Он не отводил глаз от нее, и по их выражению она видела, как он расстроен.
— Хорошо, — проговорил он, — пусть это послужит мне уроком. У меня вышло, как у того пастушонка, который много раз кричал: «Волк!». А в решающий момент ему не поверили.
Тори вдруг решилась и шагнула ему навстречу:
— Девон, ты стал частью моей жизни. — Она попыталась справиться с волнением и говорить спокойно, но чувствовала, что ей это не удается. — Если ты меня оставишь, мне ужасно будет недоставать тебя. Но сейчас я и вправду не могу разобраться в своих чувствах и, кажется, неспособна даже ясно обо всем подумать. Я знаю только то, что не имею права… совершить еще одну ошибку, потому что слишком дорого мне обошлась последняя. Я должна быть уверена во всем. Можешь ты это понять?
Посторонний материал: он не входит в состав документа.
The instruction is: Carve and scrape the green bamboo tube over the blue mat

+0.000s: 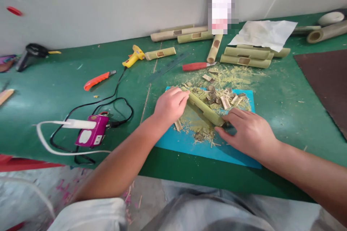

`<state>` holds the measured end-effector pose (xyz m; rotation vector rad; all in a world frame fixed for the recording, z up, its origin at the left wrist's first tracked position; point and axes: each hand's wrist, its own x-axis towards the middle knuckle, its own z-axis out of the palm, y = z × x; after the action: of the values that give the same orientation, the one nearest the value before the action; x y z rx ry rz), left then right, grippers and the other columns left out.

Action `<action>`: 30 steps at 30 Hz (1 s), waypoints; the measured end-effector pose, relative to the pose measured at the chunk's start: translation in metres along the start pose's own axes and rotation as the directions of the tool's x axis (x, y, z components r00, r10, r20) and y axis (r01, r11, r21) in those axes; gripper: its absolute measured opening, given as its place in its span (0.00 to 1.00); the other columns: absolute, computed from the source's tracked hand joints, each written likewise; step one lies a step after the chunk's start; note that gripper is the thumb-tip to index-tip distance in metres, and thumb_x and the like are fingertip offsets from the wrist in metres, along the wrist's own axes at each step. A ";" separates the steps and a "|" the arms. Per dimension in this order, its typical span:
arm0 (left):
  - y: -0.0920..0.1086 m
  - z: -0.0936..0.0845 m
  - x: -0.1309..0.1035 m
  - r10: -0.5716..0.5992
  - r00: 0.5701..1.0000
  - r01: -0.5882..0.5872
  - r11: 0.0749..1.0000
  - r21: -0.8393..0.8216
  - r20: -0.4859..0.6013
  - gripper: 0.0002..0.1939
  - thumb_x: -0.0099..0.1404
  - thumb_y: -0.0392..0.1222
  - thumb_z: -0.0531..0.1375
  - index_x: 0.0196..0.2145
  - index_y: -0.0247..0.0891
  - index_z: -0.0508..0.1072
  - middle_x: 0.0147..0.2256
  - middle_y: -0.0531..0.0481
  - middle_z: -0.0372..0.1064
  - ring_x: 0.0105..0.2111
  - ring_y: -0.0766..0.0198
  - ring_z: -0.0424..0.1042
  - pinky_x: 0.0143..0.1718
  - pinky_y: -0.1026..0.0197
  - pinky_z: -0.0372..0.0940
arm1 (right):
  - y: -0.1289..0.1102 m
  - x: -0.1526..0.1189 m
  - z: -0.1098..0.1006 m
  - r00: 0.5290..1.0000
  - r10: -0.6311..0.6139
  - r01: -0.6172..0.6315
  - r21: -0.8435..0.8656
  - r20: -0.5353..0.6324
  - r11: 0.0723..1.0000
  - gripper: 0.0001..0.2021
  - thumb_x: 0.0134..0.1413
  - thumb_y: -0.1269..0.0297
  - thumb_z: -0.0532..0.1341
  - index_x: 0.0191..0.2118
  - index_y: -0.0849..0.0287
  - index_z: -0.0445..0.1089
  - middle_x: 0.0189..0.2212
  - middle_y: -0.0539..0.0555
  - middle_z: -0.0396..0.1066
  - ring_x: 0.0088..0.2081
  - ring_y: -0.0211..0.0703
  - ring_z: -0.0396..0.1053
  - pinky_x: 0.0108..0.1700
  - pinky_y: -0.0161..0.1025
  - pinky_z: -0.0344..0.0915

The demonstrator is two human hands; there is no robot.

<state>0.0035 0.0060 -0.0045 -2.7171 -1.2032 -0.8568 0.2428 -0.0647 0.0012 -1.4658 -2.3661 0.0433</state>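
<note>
A green bamboo tube (204, 108) with a notch cut in its side lies slantwise between my hands. My left hand (171, 105) grips its far left end with closed fingers. At the near right end, my right hand (245, 130) pinches the tube between thumb and fingers. Beneath it is a blue mat (179, 143), strewn with bamboo chips (225, 101) and fine shavings (207, 138). Just beyond the mat lies a red-handled knife (196, 66), its blade pointing right.
Several notched bamboo tubes (245, 61) lie at the back, some under a white sheet (264, 32). Left are a yellow glue gun (133, 57), an orange utility knife (99, 80) and a purple power adapter (93, 130) with loose cords. A dark brown mat (325, 79) lies right.
</note>
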 end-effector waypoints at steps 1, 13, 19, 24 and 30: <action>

Внезапно лицо Девона потеряло свою напряженность, и он кинулся к ней, притянул к себе. Это был совсем не тот посторонний человек, который когда-то чуть не по-настоящему напугал ее своим неожиданным появлением. Это было близкое, родное ей существо.
— Прости меня, дорогая моя. — Глухо прозвучал его голос. — Конечно, я не прав, что тороплю тебя. И сам еще при этом говорю, что не обижу тебя! Не плачь, моя цыганка, я не могу видеть твоих слез.
Тори только сейчас, к своему удивлению, заметила, что плачет. Она обвила Девона руками и тесно прижалась к нему, зарывшись лицом в пышную растительность на его груди.
— Сильные женщины не плачут, — сквозь слезы пробормотала она.
— Я тоже так считаю. — В голосе Девона прозвучали ворчливые нотки. — Но, похоже, сегодня у нас не будет победителей.
— Но у нас все еще впереди.
— Надеюсь, во всяком случае, худшее уже позади. — Он достал из кармана носовой платок и бережно вытер ей слезы.
— Я не согласна, — возразила она, вспомнив вдруг события этой ночи. — Кое-что у нас получилось.
Глаза Девона потемнели — он подумал о том же, что и она.
— Ты права, конечно же получилось, — сказал он, с неожиданной страстью принимаясь осыпать ее поцелуями.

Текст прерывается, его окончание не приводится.